Poland honors retiring bus driver Robert Wiegand for almost 20 years of service
Poland Central School District Transportation Supervisor Eric Taylor (left) presents a plaque from the Poland Board of Education to retiring bus driver Robert Wiegand (right) for Wiegand’s years of service to the school community.
POLAND – When retiring Poland Central School District bus driver Robert Wiegand first became a full-time driver in 2003, his thoughts were more on just having a short-term job and less on the importance of the job to students and their families.

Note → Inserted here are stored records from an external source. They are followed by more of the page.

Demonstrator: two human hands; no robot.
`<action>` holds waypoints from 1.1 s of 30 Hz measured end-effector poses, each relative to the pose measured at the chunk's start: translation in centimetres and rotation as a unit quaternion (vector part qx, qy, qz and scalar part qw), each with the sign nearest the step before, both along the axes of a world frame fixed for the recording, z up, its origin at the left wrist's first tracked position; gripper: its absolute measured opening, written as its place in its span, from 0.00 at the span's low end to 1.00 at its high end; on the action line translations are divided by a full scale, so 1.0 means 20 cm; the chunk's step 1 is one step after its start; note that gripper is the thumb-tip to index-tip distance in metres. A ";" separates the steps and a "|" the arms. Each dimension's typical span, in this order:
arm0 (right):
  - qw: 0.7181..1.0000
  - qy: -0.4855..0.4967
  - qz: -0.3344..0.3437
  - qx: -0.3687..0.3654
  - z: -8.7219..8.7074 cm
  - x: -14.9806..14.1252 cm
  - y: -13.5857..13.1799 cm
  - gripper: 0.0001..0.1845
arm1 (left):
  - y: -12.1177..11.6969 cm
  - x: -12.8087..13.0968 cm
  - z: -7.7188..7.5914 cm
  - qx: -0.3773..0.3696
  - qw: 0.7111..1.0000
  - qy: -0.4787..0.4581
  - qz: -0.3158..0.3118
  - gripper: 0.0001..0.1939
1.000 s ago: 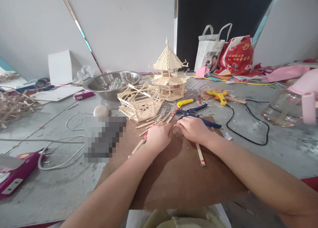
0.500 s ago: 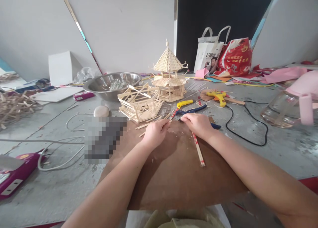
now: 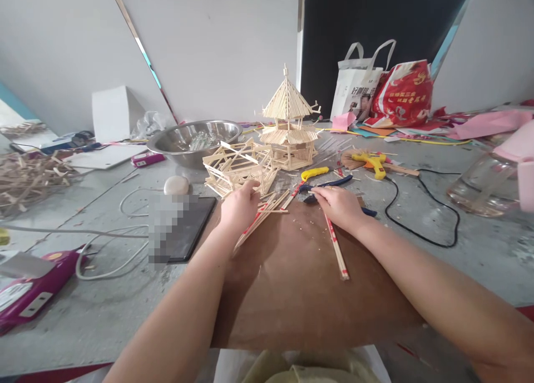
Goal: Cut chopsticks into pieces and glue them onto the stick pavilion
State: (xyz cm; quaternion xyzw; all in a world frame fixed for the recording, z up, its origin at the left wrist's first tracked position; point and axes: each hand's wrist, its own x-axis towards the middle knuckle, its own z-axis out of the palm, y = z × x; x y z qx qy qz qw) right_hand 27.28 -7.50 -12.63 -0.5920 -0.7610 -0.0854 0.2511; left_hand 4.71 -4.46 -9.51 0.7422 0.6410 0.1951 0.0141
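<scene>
My left hand point(image 3: 241, 207) is curled at the near side of an open wooden stick frame point(image 3: 237, 166), beside a loose pile of thin wooden sticks point(image 3: 265, 216). Its fingertips are partly hidden, so what they hold, if anything, does not show. My right hand point(image 3: 340, 207) pinches a thin wooden stick, with a short end poking out to the left. Below that hand lies a bundle of sticks with red-marked wrapping point(image 3: 337, 249) on the brown board point(image 3: 292, 305). Blue-handled pliers point(image 3: 340, 181) and a yellow-handled tool point(image 3: 315, 173) lie just beyond my right hand.
A stick-built pavilion point(image 3: 287, 132) stands behind the frame, with a metal bowl point(image 3: 167, 143) to its left. A yellow glue gun point(image 3: 375, 163) with a black cord lies right. A clear jug point(image 3: 475, 185), a dark tablet-like slab point(image 3: 202, 224) and a purple power strip point(image 3: 45, 288) flank the board.
My left hand has moved left, away from my right hand, uncovering more of the stick pile. My right hand stays near the pliers. The whole view has shifted slightly to the right.
</scene>
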 end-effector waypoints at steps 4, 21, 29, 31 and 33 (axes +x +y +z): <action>0.999 -0.024 -0.021 -0.011 -0.01 0.00 0.00 0.18 | 0.03 -0.04 -0.01 -0.020 0.998 0.050 0.016 0.14; 0.993 -0.026 0.102 0.056 -0.04 0.00 0.03 0.12 | -0.04 0.04 -0.02 -0.001 0.981 0.134 -0.141 0.08; 0.991 -0.059 0.120 0.015 -0.03 -0.01 0.02 0.11 | -0.05 0.07 -0.06 -0.041 0.975 0.152 -0.159 0.08; 0.991 -0.066 0.120 0.002 -0.04 -0.01 0.02 0.11 | -0.05 0.06 -0.05 -0.042 0.979 0.142 -0.142 0.09; 0.991 -0.067 0.118 -0.003 -0.04 -0.02 0.02 0.10 | -0.04 0.05 -0.03 -0.037 0.986 0.131 -0.098 0.10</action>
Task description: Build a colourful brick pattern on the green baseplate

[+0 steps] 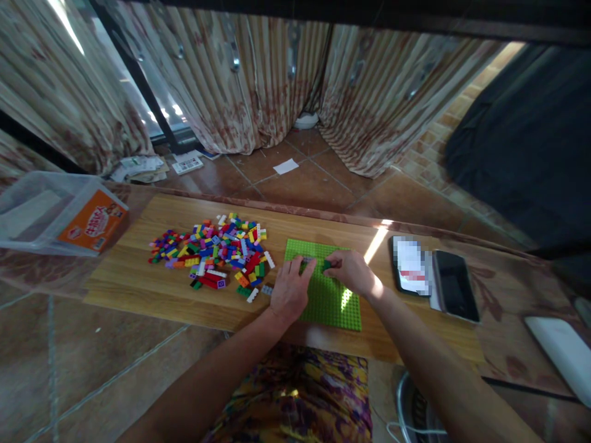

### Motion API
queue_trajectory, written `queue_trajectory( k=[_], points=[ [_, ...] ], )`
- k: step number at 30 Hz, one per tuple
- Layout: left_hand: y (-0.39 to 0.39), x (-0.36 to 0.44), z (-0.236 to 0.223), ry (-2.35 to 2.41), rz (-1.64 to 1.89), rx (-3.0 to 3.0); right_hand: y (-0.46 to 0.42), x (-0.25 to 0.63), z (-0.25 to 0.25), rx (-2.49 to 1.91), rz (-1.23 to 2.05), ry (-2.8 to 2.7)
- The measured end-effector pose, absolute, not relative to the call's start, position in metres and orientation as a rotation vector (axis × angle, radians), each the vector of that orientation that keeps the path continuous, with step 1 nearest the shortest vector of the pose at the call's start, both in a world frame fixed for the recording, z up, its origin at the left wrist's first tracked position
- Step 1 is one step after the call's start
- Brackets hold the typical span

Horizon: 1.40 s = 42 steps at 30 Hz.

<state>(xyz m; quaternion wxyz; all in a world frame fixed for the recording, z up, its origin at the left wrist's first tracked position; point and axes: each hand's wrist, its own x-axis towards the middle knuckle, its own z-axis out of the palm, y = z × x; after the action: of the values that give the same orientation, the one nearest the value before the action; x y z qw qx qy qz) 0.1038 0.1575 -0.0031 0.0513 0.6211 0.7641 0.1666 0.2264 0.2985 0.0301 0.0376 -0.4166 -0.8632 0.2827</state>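
Note:
A bright green baseplate [329,303] lies on a low wooden board [152,289]. My left hand [290,289] rests on the plate's left edge, fingers curled around a small dark brick [303,266]. My right hand [351,271] is over the plate's upper middle, pinching a small dark green brick [327,265]. The two hands' fingertips nearly meet above the plate. A spread pile of many-coloured bricks [215,252] lies on the board left of the plate, a short reach from my left hand.
A clear plastic box [41,212] with an orange label stands at the board's far left. Two phones [434,277] lie to the right of the plate, and a white object [561,351] further right. Curtains, papers on the tiled floor and a dark cloth are behind.

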Motion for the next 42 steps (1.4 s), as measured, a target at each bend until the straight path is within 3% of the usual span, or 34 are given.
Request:
queue_trajectory(
  k=[21,30,42],
  points=[
    [0.161,0.134,0.014,2.306,0.405,1.987,0.299,0.238,0.012,-1.041,0.783,-2.691],
    [0.163,0.136,0.016,2.349,0.35,1.977,0.31,0.247,0.009,-1.13,1.441,-2.259],
    [0.168,0.137,0.02,2.333,0.304,1.929,0.323,0.222,0.023,-1.589,1.567,-2.129]
  ],
)
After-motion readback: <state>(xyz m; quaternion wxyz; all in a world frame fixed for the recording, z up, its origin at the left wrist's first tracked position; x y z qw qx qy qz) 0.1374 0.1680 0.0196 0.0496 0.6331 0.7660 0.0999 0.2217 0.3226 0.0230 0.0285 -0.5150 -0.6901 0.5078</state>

“In the beginning, I didn’t think about the responsibility of it,” Wiegand said. “Afterward, I realized what it was. There’s a lot of responsibility you never really think about in the beginning. There is a lot, a lot, a lot of responsibility in getting kids back and forth and everything.”
The Poland Central School District Transportation Department held a retirement reception for Wiegand on Tuesday, June 14, in the bus garage. Wiegand, who lives in the town of Ohio, also received a plaque from the Poland Board of Education for his years of service to the school community. His last day of work before retirement will be Thursday, June 30.
After high school, Wiegand went to work for Fafnir Bearing Co. in Connecticut and floated around to various machine shop jobs. After his brother passed away, he and his wife decided to move back to the Poland area, and Wiegand and others built his house from the foundation up, over the course of multiple years.
Former Poland Transportation Supervisor Robert Tabor trained Wiegand, and Wiegand started driving buses part-time for Poland in 2002 and 2003, before becoming a full-time driver for the district later in 2003.
“I never really thought about being a bus driver,” Wiegand said. “Actually, I originally took it as just a little side job. It turned into a lot more than that. It ended up being 19 years.”
Planned or not, driving buses turned into somewhat of a family tradition because his wife also used to be a school bus driver in Connecticut, and his daughter is still a school bus driver in Connecticut now, he said.
There were times that Wiegand thought about pursing different jobs, but he enjoyed driving buses and having the middle of the day off – which allowed him to work on his house.
“When I was in machine shops and stuff, I was working 10 hours a day sometimes,” he said.
Looking back on his time as a bus driver, Wiegand said he enjoyed the students – most of the time – and he reflected on his long drives to northern parts of the district during his route. At times, it seemed like his route included five different weather districts, he said, and he laughed as he said he could go through rain, sleet, snow, a whiteout and snow-covered roads all during one trip.
In the fall, he enjoyed the foliage along the route, but of course kept his eyes on the road, he said. Another memory that stirred up a laugh was when a turkey suddenly flew out toward the bus one time.
Moving forward into retirement, Wiegand plans to take his time figuring out how to spend his time. Sometimes, he thinks about selling everything and traveling in a small camper or just about eventually having to move out of his house when he can’t maintain it anymore.
But for now, he’s staying put.
“I’m not personally ready to leave after all of the work I put into that house,” he said.